List all lines in the material below that contain "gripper".

▸ Dataset extract
____
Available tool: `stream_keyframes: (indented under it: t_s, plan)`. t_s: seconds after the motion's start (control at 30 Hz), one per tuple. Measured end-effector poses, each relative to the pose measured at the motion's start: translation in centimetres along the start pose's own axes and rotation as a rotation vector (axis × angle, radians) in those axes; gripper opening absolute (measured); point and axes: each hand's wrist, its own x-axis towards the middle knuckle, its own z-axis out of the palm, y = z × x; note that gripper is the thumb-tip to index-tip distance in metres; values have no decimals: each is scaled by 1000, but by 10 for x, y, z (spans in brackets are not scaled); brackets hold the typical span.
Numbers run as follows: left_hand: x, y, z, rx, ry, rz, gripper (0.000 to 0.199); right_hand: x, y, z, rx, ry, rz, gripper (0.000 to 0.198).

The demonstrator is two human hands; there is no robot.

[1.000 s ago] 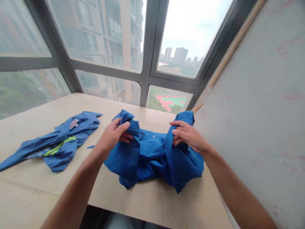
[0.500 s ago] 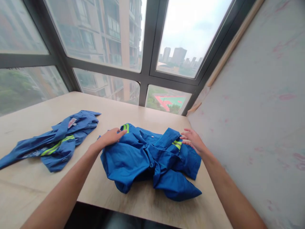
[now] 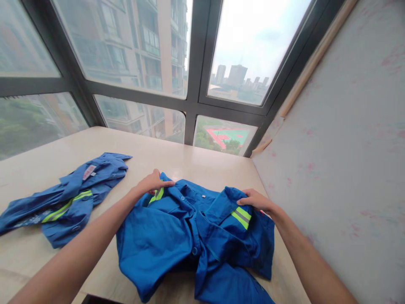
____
▸ Written answer
Available tool: `stream_keyframes: (indented under it: t_s, plan)`. t_s: seconds after the motion's start (control at 30 Hz), one per tuple. Measured end-effector poses, each relative to the pose measured at the motion's start: translation in centimetres along the start pose's own axes and rotation as a rotation vector (axis × angle, radians) in those axes; gripper opening absolute (measured); point and axes: each hand's wrist, its own x-axis towards the middle knuckle, its own z-axis out of the palm, y = z × x; note that gripper is the thumb-tip to index-tip distance in metres; values have no decimals: each is scaled by 1000, but by 10 for x, y, z (spans in brackets are not scaled); brackets hold the typical span.
Numbers run as follows: left_hand: x, y, z, rx, ry, rz, gripper (0.000 to 0.199); right_hand: x, y, z, rx, ry, rz, gripper (0.000 to 0.198).

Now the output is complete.